Link vcf genome file (with absolute path to vcf file) sudo /opt/opencga/bin/opencga.sh files link -i /home/test/ALL.chr22.phase3_shapeit2_mvncall_integrated_v5a.20130502.genotypes.vcf.gz -s 1kG_phase3

Transform -> view progress in DAEMON terminal sudo /opt/opencga/bin/opencga.sh variant index --file ALL.chr22.phase3_shapeit2_mvncall_integrated_v5a.20130502.genotypes.vcf.gz --transform -o outDir

Load -> view progress in DAEMON terminal sudo /opt/opencga/bin/opencga.sh variant index --file ALL.chr22.phase3_shapeit2_mvncall_integrated_v5a.20130502.genotypes.vcf.gz --load -o outDir

Query: sudo /opt/opencga/bin/opencga-analysis.sh variant query --sample HG00096 --limit 100

Test the export tool

The export tool is stored here

Run the following from HDI head node. cd opencga export HADOOP_USER_CLASSPATH_FIRST=true hbase_conf=$(hbase classpath | tr ":" "\n" | grep "/conf" | tr "\n" ":") export HADOOP_CLASSPATH=${hbase_conf}:$PWD/libs/avro-1.7.7.jar:$PWD/libs/jackson-databind-2.6.6.jar:$PWD/libs/jackson-core-2.6.6.jar export HADOOP_CLASSPATH=${HADOOP_CLASSPATH}:$PWD/libs/jackson-annotations-2.6.6.jar

Run the export tool with yarn jar ~/opencga/opencga-storage-hadoop-core-1.4.0-rc3-dev-jar-with-dependencies.jar org.opencb.opencga.storage.hadoop.variant.io.VariantExporterDriver opencga_test_reference_grch37_variants study test@reference_grch37:1kG_phase3 --of parquet_gz --output my.variants.parquet

martinpeck commented 5 years ago

@j-coll to test this solution once we have a larger/more significant set of data to test this with. Blocked until that's the case.

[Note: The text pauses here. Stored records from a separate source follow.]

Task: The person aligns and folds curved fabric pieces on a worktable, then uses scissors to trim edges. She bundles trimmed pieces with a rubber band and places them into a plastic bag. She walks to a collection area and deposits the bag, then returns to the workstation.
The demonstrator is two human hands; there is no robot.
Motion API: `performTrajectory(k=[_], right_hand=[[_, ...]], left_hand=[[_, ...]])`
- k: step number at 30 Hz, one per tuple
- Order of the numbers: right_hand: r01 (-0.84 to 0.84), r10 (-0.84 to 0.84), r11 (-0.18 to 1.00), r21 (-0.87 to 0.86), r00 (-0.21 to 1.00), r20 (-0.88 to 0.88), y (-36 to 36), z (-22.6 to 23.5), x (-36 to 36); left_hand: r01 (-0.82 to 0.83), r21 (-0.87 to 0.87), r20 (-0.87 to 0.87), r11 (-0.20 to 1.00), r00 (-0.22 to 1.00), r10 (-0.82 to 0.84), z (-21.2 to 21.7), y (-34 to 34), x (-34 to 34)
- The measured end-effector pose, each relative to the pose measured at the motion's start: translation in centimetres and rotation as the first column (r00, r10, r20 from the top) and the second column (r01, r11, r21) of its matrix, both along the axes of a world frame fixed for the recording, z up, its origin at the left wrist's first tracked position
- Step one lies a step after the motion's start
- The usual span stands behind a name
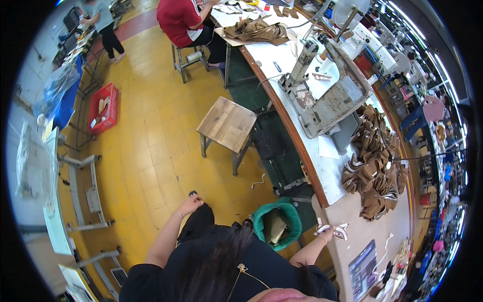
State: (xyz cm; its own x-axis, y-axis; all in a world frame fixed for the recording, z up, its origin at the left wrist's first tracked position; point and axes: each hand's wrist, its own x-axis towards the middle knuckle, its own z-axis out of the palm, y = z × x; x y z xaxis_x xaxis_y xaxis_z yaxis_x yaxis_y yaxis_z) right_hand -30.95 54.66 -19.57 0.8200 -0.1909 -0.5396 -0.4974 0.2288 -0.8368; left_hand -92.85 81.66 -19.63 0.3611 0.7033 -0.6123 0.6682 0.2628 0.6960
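Note:
My right hand (326, 233) is closed on a small white-and-brown cut piece (338, 231) with curved strips, held over the near end of the tan tabletop (352, 234). A pile of brown cut pieces with pale edges (375, 161) lies farther along the bench. My left hand (190, 205) hangs at my left side above my dark-clothed leg, its fingers loosely bent and nothing visible in them. Between my hands, beside the bench, stands a green-lined bin (276, 224) with tan scraps inside.
A wooden stool (227, 123) stands ahead on the yellow floor. A worn sewing machine (327, 90) is mounted on the white bench. A red crate (104, 109) and wheeled metal frames (83, 191) are at left. A person in red (178, 20) sits at the far table.

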Motion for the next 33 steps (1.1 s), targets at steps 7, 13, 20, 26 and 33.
performTrajectory(k=[7,13,20,26,33], right_hand=[[-0.478,0.760,0.500,0.723,0.641,-0.102,20.8,0.3,-22.1],[-0.934,0.989,0.121,0.335,0.084,-0.124,45.5,9.8,-43.7],[-0.836,0.849,-0.527,0.153,-0.515,0.117,62.1,13.8,-53.6],[-0.661,0.646,-0.655,-0.366,-0.741,0.183,76.3,16.8,-56.9],[-0.622,0.705,-0.554,-0.554,-0.704,0.085,86.3,14.1,-52.5]], left_hand=[[-0.169,-0.271,-0.039,0.948,0.986,0.164,6.2,11.6,-10.4],[-0.238,-0.283,0.262,0.929,0.913,0.314,10.8,26.1,-11.1],[-0.176,-0.530,0.568,0.830,0.652,0.501,12.0,37.5,-9.2],[-0.324,-0.551,0.609,0.770,0.475,0.635,14.1,50.8,-11.9],[-0.546,-0.273,0.478,0.792,0.638,0.604,10.2,68.7,-17.9]])
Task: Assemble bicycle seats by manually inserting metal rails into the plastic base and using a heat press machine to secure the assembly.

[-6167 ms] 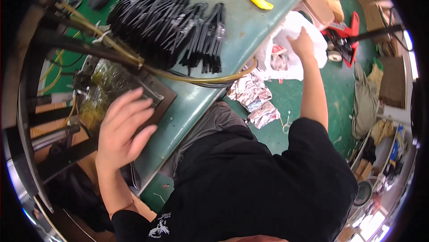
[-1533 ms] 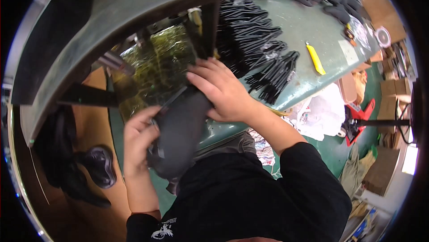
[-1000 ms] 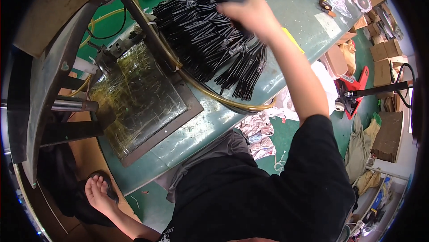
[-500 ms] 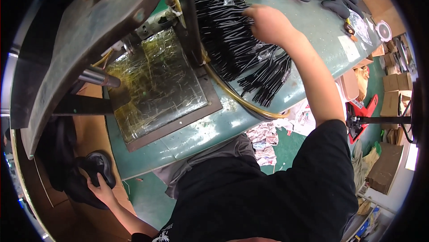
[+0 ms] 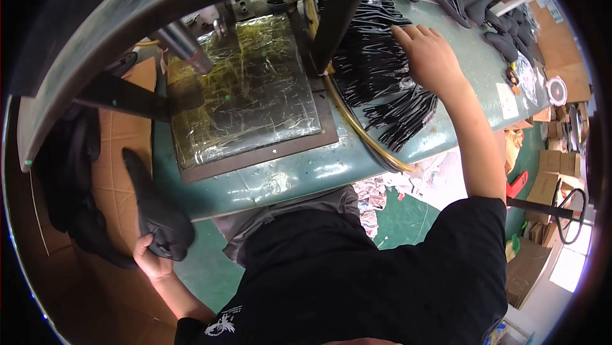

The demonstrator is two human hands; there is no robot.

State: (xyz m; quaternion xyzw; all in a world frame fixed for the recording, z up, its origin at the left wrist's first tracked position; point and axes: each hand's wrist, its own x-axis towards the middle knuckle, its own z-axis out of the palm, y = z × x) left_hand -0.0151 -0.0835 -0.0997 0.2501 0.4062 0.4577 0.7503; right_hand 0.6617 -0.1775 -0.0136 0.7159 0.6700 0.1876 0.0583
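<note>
My left hand (image 5: 153, 259) grips a black padded piece (image 5: 162, 221), rounded and broad at the held end, tapering to a long narrow tip. It hangs beside the table's left corner, over a cardboard box. My right hand (image 5: 433, 58) is at the right edge of a pile of thin black glossy strips (image 5: 373, 52) on the green table (image 5: 268, 186). Its fingers are curled; whether a strip is between them is hidden. A smaller fan of the same strips (image 5: 405, 115) lies just below that hand.
A press with a dark metal frame (image 5: 338, 26) stands over a flat plate (image 5: 255, 96) covered in clear and yellowish film. A yellow hose (image 5: 357, 128) curves along the table. More dark padded pieces lie in the cardboard box (image 5: 121, 173) and at the far right (image 5: 475, 4).
My left hand has lifted the black padded piece out of the box, toward the table corner. My right hand stays by the strips, its fingers turned somewhat. The whole view has shifted.
</note>
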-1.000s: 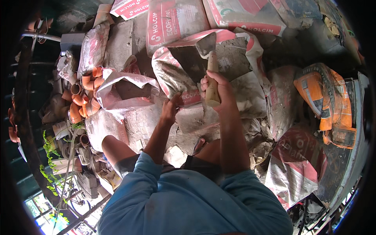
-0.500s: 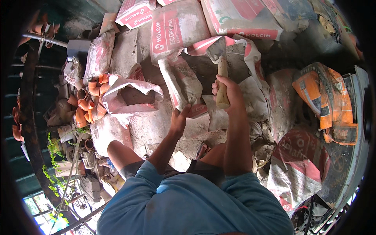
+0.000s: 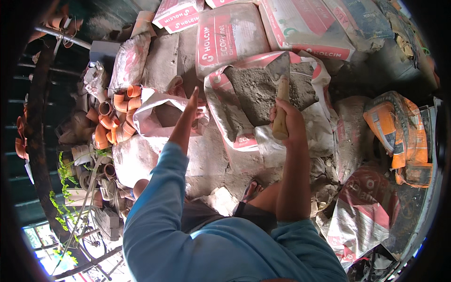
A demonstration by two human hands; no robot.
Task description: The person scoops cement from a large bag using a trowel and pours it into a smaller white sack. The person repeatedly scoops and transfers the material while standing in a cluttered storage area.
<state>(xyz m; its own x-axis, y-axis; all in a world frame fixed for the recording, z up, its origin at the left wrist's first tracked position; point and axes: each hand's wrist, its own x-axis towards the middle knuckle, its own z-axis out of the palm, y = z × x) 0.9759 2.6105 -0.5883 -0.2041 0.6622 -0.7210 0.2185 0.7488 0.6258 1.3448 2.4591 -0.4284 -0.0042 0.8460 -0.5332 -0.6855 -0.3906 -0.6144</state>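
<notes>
My right hand (image 3: 290, 121) is closed around the wooden handle of a trowel (image 3: 282, 94). The trowel's grey metal blade points away from me, over the grey cement powder (image 3: 251, 89) in a wide-open cement bag (image 3: 244, 142). This bag is white and red, with its torn rim folded outward. To the left, my left hand (image 3: 193, 110) is open, fingers stretched away from me, with nothing in it. It is over the right rim of a smaller open white bag (image 3: 149, 129); I cannot tell whether it touches.
Full cement bags (image 3: 230, 35) lie stacked behind the open one. Orange pipe elbows (image 3: 115, 122) are heaped at the left. At the right are an orange-and-black bag (image 3: 392, 124) and a crumpled white-and-red sack (image 3: 359, 211). My foot (image 3: 252, 190) is in front of the open bag.
My left hand has let go of the cement bag's near left edge and moved left to the smaller bag. The bag's mouth now stands wider, showing more powder. The trowel stays in my right hand.
</notes>
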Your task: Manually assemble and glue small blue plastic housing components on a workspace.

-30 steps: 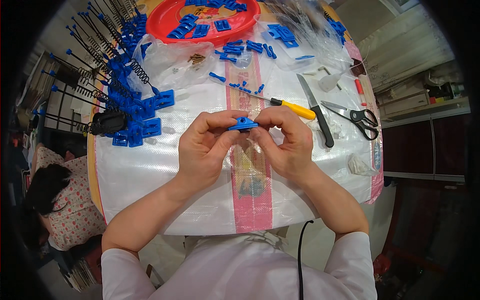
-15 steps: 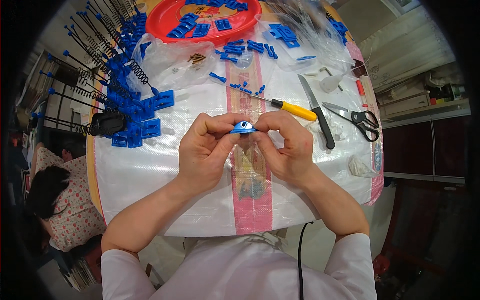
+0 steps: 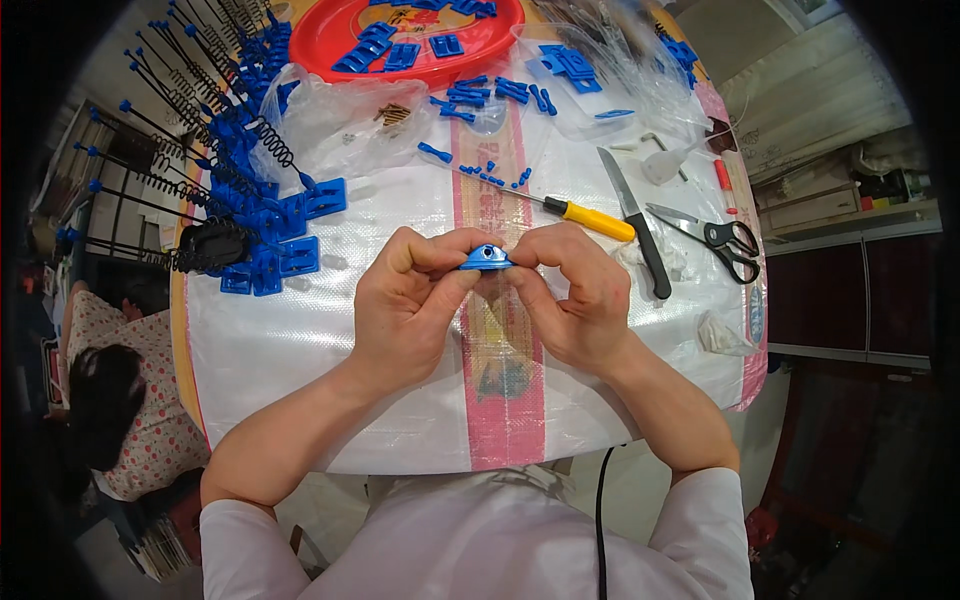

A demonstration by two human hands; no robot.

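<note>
Between my two hands, above the middle of the table, is a small blue plastic part (image 3: 487, 258) with a dark round hole in its raised centre. My left hand (image 3: 408, 305) pinches its left end between thumb and forefinger. The right end sits in the same kind of pinch in my right hand (image 3: 575, 295). A yellow-handled screwdriver (image 3: 597, 221) lies just beyond my right hand, its shaft pointing at several tiny blue pieces (image 3: 490, 178). Past these lie several blue plastic pieces (image 3: 468, 95) narrow in the middle.
Blue bases with black springs and rods (image 3: 290, 215) crowd the left side. A red basin (image 3: 310, 55) holding blue parts stands at the back. Brass screws (image 3: 396, 116) lie on a clear bag. To the right are a knife (image 3: 652, 258), scissors (image 3: 735, 250) and a small white bottle (image 3: 660, 168).
The blue part has tipped slightly in my fingers, so more of its top shows. Both hands keep their pinch in nearly the same place. At the left, the seated person's head has shifted slightly.
</note>
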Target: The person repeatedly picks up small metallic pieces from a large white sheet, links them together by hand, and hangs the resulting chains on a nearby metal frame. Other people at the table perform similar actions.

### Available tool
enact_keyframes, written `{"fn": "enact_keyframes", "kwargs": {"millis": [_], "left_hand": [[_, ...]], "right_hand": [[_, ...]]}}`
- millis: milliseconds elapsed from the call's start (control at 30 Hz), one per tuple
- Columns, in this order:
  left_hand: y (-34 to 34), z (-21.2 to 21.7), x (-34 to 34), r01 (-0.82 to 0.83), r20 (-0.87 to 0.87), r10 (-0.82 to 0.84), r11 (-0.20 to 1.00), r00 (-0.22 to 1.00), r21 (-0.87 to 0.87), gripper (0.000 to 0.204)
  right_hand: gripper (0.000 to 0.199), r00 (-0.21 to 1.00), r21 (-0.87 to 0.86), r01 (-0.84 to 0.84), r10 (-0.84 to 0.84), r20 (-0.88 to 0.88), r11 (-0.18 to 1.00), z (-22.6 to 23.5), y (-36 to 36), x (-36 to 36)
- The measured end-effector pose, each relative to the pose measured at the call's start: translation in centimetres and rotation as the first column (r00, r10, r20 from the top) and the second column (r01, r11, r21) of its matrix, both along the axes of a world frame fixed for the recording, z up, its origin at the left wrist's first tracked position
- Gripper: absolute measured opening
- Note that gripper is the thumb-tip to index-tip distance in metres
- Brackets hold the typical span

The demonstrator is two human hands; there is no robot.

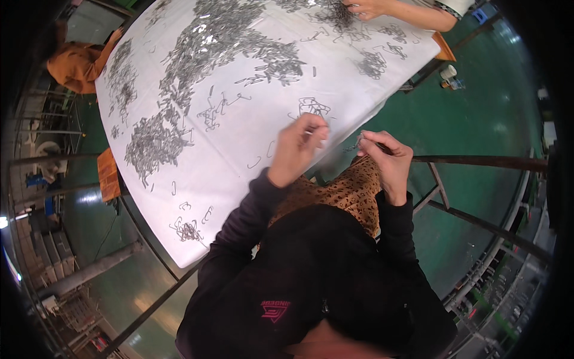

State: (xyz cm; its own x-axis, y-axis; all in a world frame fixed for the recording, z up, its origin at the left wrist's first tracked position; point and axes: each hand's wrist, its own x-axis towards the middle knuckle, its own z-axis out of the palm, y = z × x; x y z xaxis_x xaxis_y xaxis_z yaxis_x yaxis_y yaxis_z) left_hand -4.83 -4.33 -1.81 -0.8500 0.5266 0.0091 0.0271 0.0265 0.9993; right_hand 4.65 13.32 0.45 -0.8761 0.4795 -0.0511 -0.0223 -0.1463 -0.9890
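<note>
My right hand (390,160) is closed in a pinch beyond the table's edge, over my lap. Small dark bent wire hooks (351,148) stick out from its thumb and fingertips. My left hand (301,145) is above the near edge of the white-covered table (239,131), its fingers curled together and slightly blurred. What it holds, if anything, does not show. Just past its fingertips lies a small heap of bent wire hooks (313,106). A few loose hooks (255,161) lie left of that hand.
Small grey metal pieces (209,39) form a long heap, with another heap (156,142) at left. More wire hooks (188,230) lie near the left corner. Another person's hand (365,8) is at a dark pile (338,15); a person in orange (78,66) is at far left.
</note>
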Motion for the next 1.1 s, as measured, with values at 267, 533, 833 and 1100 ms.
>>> {"fn": "enact_keyframes", "kwargs": {"millis": [267,533,833,1100], "left_hand": [[4.9,1.1,2.7,0.072,-0.163,-0.059,0.994,0.985,0.078,0.008],[4.6,0.5,3.7,-0.078,-0.088,0.093,0.983,0.992,0.164,0.008],[3.7,0.7,3.9,-0.033,-0.175,0.038,0.999,0.984,0.032,0.008],[3.0,-0.1,4.5,-0.018,-0.128,0.032,0.994,0.991,0.11,0.01]], "right_hand": [[0.015,0.998,0.057,0.067,-0.067,-0.006,0.996,-0.5,-0.6,0.7],[0.026,0.992,0.074,0.116,-0.111,-0.059,0.991,-0.5,0.1,-0.7],[0.012,0.986,0.835,-0.097,-0.064,0.156,0.541,-11.8,0.9,-24.0],[0.003,1.0,0.949,0.009,-0.003,-0.009,0.317,-13.4,-1.2,-24.2]]}}
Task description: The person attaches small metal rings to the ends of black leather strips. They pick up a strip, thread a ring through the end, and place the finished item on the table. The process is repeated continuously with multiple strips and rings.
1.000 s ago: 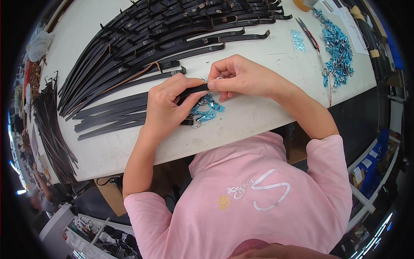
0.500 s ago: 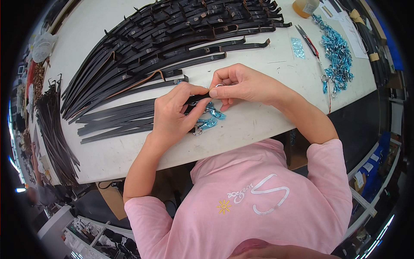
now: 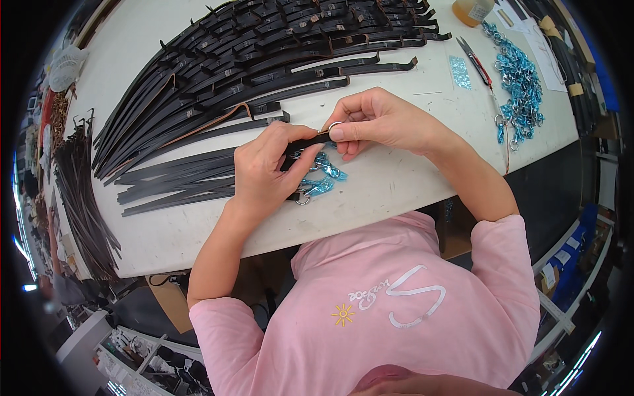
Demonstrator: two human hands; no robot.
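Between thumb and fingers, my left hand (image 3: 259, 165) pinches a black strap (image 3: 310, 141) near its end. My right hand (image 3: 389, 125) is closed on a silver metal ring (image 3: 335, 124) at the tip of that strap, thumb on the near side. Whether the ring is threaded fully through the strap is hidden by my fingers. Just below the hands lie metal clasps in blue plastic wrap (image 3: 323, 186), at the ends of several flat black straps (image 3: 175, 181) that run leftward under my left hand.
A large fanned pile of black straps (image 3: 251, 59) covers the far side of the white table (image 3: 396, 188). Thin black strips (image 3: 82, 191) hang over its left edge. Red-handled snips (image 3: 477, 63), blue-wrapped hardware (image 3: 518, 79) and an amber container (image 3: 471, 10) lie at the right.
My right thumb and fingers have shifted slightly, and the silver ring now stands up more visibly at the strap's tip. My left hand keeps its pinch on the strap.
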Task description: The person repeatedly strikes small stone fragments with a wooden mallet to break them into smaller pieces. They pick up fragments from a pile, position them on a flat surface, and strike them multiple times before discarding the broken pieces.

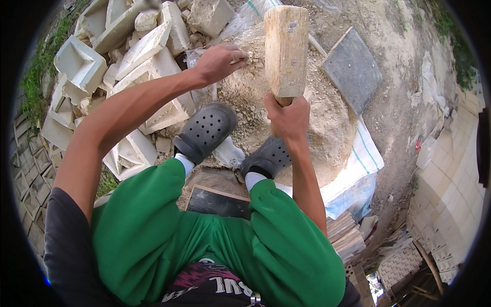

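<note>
The right hand (pixel 289 115) is closed tight around the thin handle of a big wooden mallet (pixel 285 48), and the fat block head sticks up just past the knuckles. The left hand (pixel 220 60) is off to the side of it, fingers curled down on some small crumbly bits on top of the pile of sandy rubble (pixel 291 117). Beyond the left hand lie broken pale blocks (pixel 143 66). Two grey clogs (pixel 204 130) stand nearer the body. To hit well, I think the left fingers should slide away from the spot first, and the mallet should come down flat.
</note>
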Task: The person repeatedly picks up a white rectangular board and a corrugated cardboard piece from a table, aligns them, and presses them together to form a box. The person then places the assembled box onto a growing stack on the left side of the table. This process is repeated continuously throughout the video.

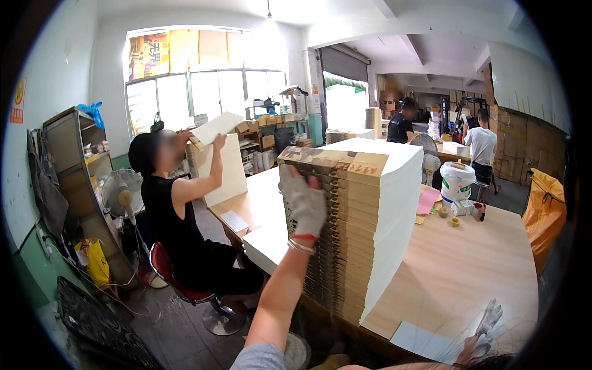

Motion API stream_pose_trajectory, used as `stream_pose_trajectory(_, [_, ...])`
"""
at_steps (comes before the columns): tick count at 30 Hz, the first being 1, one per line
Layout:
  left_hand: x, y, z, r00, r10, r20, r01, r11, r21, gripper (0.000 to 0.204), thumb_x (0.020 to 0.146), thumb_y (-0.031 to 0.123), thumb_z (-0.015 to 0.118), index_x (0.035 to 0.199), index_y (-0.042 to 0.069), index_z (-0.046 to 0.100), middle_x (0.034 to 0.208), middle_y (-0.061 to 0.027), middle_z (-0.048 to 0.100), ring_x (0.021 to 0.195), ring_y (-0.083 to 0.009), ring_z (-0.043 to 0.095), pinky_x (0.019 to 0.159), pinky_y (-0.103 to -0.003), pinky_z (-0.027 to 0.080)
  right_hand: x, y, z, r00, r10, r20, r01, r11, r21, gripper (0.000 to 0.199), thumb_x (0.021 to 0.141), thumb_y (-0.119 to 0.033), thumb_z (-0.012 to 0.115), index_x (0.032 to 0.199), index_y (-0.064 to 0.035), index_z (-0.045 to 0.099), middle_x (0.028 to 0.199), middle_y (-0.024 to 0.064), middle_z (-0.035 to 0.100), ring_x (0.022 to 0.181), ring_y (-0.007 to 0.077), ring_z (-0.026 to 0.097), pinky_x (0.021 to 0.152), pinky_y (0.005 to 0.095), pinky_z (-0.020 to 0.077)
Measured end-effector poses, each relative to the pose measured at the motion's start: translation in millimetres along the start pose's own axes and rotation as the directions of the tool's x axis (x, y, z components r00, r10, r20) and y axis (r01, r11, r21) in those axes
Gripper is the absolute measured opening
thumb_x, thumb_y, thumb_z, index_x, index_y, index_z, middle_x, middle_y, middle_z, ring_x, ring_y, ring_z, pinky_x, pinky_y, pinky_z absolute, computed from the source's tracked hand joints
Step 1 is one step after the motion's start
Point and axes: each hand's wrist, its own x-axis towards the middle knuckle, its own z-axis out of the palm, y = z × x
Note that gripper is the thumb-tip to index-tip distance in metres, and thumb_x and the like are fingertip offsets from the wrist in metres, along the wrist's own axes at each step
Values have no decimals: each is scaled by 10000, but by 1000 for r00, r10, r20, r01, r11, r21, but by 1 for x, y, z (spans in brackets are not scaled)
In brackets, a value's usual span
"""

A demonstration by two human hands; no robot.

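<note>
My left hand, in a pale work glove with bare fingertips, lies against the near left side of a tall stack of boards. Its fingers stretch up near the stack's top edge. The stack has tan printed edges and large white sheets reaching out to the right. At the lower right, my right hand, also gloved, is low over the table with fingers extended and apart. A pale flat sheet lies on the table beside it. Nothing shows in either hand.
Across the table, a seated person lifts a white board by another stack. A white bucket, tape rolls and pink paper sit at the far right. Two people work farther back; an orange sack stands right.
</note>
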Motion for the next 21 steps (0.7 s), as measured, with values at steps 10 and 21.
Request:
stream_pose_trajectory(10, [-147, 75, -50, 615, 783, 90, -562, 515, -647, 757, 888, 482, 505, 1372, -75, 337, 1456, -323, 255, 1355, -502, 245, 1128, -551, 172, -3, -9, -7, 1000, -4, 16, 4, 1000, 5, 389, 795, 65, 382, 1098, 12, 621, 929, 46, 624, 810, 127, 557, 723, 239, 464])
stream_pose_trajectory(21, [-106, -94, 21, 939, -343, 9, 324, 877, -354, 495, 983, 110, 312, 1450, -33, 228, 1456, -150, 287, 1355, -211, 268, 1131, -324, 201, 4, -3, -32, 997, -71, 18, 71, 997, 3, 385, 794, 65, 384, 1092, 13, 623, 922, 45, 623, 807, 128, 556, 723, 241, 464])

PAOLT commented 5 years ago

The above procedure has been tested successfully on the last committed Azure branch on Jan 31st. I tried to reproduce it on the Azure branch committed at the end of that day but I encountered some issues - most specifically the statement for making the transform

sudo /opt/opencga/bin/opencga.sh variant index --file ALL.chr22.phase3_shapeit2_mvncall_integrated_v5a.20130502.genotypes.vcf.gz --transform -o outDir

started correctly but once reached 65% it stopped working without any observed feedback in the catalog daemon standard output. Any tentative to restart it with --re didn't produce any related output on the std output scrolling.